9. When I think of how your poetry collection, After Jubilee, speaks to—among other things— transcending grief as it’s located in a context of blackness and histories of anti-black violence, I also think of other texts such as Claudia Rankine’s Don’t Let Me Be Lonely and Kevin Young’s Book of Hours, which explore similar topics. In what ways is After Jubilee in conversation with these or other black poets on the subject?
This past month I’ve been reading James Baldwin’s “Sonny’s Blues” with my college writing students, and one of the things we’ve discussed was the power of blues music to, as Houston A. Baker writes, speak to the “always already,” of African American experience and culture.
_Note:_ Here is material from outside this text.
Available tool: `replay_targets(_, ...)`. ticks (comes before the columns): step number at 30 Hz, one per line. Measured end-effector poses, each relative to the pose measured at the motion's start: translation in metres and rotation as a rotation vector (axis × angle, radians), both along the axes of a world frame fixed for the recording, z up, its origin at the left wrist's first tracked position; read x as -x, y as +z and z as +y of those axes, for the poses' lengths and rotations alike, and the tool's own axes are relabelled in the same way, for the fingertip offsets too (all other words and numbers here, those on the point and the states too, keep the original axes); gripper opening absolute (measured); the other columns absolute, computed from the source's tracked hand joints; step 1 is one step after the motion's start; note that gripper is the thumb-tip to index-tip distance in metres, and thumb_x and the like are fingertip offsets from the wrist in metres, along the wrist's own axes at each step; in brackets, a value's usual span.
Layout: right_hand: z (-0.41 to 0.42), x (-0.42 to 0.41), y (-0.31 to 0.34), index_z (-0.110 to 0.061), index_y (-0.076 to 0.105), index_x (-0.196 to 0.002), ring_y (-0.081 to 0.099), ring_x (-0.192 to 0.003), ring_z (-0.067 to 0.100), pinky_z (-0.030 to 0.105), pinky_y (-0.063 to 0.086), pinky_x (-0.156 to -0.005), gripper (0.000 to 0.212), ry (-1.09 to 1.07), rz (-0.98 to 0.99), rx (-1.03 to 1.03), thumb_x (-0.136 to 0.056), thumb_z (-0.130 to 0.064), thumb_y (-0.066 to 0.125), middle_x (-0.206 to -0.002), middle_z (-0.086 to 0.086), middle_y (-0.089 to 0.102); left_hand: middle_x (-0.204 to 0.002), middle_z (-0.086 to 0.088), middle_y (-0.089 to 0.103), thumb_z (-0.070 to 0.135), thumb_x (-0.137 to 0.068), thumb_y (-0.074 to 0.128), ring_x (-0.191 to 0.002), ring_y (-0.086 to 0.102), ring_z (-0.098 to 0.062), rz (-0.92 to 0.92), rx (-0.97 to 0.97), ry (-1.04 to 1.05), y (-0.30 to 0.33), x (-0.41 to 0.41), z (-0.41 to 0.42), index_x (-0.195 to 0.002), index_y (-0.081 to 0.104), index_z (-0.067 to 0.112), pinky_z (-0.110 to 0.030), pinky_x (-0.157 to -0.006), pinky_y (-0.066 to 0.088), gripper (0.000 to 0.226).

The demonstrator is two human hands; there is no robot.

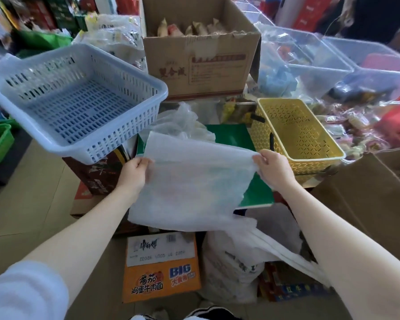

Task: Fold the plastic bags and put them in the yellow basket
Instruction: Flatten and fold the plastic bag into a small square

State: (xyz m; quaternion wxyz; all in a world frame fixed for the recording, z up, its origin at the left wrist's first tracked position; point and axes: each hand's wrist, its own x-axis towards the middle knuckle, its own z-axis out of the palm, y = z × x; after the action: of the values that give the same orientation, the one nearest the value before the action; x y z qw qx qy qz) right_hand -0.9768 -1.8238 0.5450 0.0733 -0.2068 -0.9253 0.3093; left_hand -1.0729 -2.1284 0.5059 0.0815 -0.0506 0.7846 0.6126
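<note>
Now bag (194, 181) between both hands' fingers (262, 158)

Both forearms are bare from elbow to wrist, and the left hand (134, 173) and right hand (274, 168) carry no rings, watch or gloves. A loose white short sleeve (21, 294) covers the left upper arm at the lower left corner. At the bottom edge, dark clothing with white stripes (208, 314) shows, too blurred to identify.
</note>
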Motion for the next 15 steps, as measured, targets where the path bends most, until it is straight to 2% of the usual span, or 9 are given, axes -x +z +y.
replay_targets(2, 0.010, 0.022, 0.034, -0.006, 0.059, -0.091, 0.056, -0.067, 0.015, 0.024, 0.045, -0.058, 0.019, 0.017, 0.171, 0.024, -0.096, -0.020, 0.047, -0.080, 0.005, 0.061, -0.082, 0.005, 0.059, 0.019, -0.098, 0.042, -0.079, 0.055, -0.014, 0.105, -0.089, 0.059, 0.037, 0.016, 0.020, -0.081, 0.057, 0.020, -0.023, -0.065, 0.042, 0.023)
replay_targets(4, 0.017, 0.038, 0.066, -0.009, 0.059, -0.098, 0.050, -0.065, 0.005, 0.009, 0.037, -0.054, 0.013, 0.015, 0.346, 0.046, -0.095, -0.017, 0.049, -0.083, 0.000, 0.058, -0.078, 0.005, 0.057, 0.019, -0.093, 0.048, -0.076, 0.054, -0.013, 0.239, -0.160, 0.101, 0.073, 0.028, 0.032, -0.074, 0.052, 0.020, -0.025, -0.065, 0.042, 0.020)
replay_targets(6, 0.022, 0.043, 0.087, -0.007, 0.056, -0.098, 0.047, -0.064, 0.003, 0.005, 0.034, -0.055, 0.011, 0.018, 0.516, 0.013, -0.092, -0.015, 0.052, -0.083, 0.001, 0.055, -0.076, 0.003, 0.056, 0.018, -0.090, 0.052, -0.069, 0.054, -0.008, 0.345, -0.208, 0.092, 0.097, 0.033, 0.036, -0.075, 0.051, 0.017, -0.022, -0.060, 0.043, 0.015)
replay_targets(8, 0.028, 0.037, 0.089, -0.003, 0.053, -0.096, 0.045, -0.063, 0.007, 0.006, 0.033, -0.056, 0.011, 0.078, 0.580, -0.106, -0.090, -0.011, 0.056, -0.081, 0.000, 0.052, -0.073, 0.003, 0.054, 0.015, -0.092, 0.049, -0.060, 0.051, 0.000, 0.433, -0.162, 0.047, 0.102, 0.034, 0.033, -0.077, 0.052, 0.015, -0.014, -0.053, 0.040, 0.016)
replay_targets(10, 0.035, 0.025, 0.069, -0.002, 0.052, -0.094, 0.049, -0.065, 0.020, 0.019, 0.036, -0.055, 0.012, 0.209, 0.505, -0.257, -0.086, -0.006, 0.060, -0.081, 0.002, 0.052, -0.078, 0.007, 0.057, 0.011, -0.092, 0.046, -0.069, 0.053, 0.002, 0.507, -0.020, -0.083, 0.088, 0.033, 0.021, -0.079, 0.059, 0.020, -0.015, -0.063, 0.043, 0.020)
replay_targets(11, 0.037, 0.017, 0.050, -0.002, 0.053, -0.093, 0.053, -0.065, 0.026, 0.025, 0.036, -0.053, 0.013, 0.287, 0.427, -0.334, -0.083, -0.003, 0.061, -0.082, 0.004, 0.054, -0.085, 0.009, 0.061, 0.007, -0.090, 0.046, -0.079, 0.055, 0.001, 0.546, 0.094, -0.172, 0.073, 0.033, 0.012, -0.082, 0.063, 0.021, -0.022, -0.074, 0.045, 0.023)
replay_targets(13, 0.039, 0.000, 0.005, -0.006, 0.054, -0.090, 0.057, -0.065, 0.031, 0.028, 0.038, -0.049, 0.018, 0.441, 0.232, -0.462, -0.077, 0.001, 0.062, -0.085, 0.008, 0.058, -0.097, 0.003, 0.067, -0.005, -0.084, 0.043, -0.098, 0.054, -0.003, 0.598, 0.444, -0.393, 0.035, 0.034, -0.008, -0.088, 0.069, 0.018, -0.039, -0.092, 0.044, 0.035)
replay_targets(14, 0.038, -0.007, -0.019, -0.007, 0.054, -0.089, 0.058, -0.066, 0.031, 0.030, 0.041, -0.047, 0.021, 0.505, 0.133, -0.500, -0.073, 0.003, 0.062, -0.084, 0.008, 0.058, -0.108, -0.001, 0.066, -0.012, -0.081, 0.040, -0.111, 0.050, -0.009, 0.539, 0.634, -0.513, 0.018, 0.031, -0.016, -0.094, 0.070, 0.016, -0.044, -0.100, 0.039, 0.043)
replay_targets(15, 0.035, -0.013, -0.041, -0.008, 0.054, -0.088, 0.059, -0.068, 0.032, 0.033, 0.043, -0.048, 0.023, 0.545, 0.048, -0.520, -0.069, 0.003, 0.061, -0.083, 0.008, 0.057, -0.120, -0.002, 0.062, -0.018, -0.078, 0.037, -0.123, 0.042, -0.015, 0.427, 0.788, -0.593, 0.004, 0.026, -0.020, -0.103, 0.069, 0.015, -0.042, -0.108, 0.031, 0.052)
Meaning, essentially, that the blues is the best medium to communicate the ways that what has already happened to Black Americans is still always happening to Black Americans. I believe the same can be said of poetry.
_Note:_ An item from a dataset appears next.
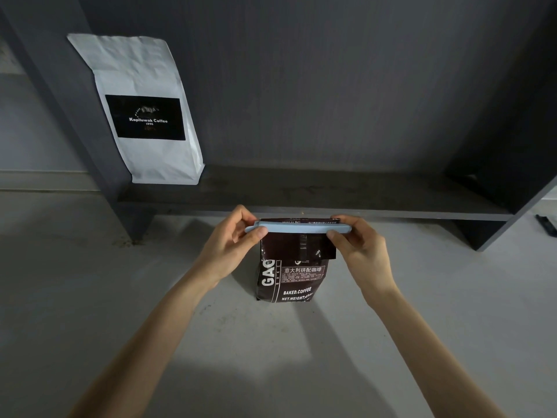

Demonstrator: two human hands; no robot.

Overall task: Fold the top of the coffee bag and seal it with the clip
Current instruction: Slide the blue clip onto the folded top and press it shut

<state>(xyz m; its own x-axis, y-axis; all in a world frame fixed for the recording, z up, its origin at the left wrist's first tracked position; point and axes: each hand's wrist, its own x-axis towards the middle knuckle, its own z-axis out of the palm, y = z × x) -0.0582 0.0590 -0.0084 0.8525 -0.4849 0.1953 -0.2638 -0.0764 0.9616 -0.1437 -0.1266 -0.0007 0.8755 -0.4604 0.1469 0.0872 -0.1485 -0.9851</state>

When I was writing After Jubilee I hadn’t yet read either Rankine or Young’s books, but I had owned Nikki Giovanni’s Collected Poetry since I was 14 and read it often over the years, and can remember all of the grief and rage of her early poems, as she elegized so many fallen black leaders. I had also read an awful lot of Natasha Trethewey, and what I loved about her work was its ability to bring the past flush up against the flesh of the present. And so between reading Giovanni, and books like Thrall, or Native Guard, I began to carry both this idea of “always already,” and too this idea that Claudia Rankine names in an essay for the Times that, “the condition of Black life is one of mourning.”

As a result of all of this swirling around in my conscious and subconscious I remember realizing that there was no difference between the cries of a mother whose child had been lynched by an angry mob or the Klan and the cries of a mother whose child has been shot down in the streets by police, and that those cries are not all that dissimilar from the cries of a mother who loses a child to accidental tragedy. Their grief is one and the same, and the conditions that allowed for their grief are still damningly similar, and the timelessness of this grief, I think, is a part of what brought about the poems that make up After Jubilee.
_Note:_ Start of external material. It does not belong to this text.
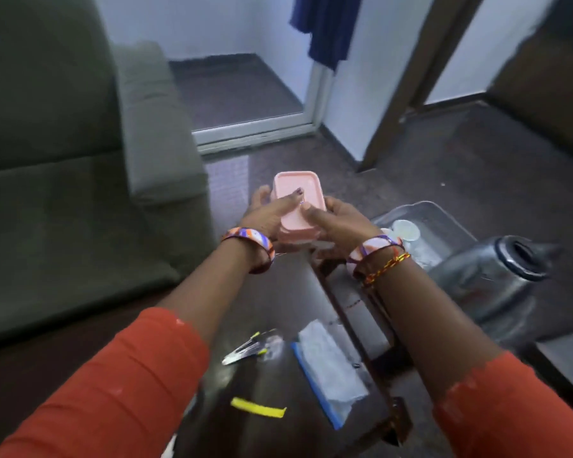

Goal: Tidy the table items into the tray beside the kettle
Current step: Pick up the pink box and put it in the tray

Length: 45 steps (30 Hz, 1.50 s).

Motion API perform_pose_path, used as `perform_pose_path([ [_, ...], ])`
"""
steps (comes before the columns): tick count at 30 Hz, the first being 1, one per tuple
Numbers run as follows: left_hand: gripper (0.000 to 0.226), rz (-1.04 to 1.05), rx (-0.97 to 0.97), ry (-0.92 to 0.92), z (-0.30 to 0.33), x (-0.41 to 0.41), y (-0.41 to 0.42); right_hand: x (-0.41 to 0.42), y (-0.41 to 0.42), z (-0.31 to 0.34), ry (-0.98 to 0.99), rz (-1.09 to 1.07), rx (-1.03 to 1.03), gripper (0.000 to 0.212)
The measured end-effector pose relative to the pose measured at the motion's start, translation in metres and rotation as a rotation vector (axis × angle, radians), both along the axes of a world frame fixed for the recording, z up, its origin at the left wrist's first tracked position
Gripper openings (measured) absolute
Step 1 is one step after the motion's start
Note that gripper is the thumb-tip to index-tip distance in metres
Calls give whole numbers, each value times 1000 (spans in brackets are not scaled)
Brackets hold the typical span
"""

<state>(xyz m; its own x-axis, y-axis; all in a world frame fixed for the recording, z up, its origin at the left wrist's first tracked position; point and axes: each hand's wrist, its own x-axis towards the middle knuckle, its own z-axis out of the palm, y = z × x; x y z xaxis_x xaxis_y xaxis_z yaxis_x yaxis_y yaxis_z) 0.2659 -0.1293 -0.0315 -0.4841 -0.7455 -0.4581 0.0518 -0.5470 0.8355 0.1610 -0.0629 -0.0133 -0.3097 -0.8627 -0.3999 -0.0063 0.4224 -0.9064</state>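
Observation:
A pink lidded box (296,186) is held above the far end of the glass table (272,385). My left hand (268,211) grips its left side with the thumb on the lid. My right hand (336,218) grips its right side, thumb also on the lid. The clear tray (440,213) lies to the right with a small round white lid (406,230) inside. The steel kettle (497,285) stands just this side of the tray.
On the table near me lie scissors with yellow handles (245,350), a yellow strip (258,408) and a clear bag with a blue edge (329,368). A grey-green sofa (80,160) fills the left. Dark floor and a doorway lie beyond.

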Motion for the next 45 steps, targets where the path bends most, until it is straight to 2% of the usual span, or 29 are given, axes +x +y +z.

Whereas by Layli Long Soldier

10. If you could require the current administration to read any book, what would it be?
Just one? But they need so many, and I’d honestly like to throw a whole library at those fools. But if I had to pick I’d choose Layli Long Soldier’s Whereas, because if that book isn’t one of the most breath snatchingly beautiful things ever created I don’t know what is. I also can’t help but admire the way it holds up a mirror to history, and allows this country to damn itself.


Brionne Janae is a poet and teaching artist living in Brooklyn whose debut collection, After Jubilee, was published by BOAAT Press in 2017. She is the recipient of the 2016 St. Botoloph Emerging Artist award, a Hedgebrook and Vermont Studio Center Alumni, and proud Cave Canem fellow. Her poetry and prose have been published by the Academy of American Poets, American Poetry Review, the Sun Magazine, Los Angelas Review Rattle, Bitch Magazine, The Cincinnati Review, jubilat, Sixth Finch, Plume, Bayou Magazine, The Nashville Review, Waxwing, and Redivider, among others.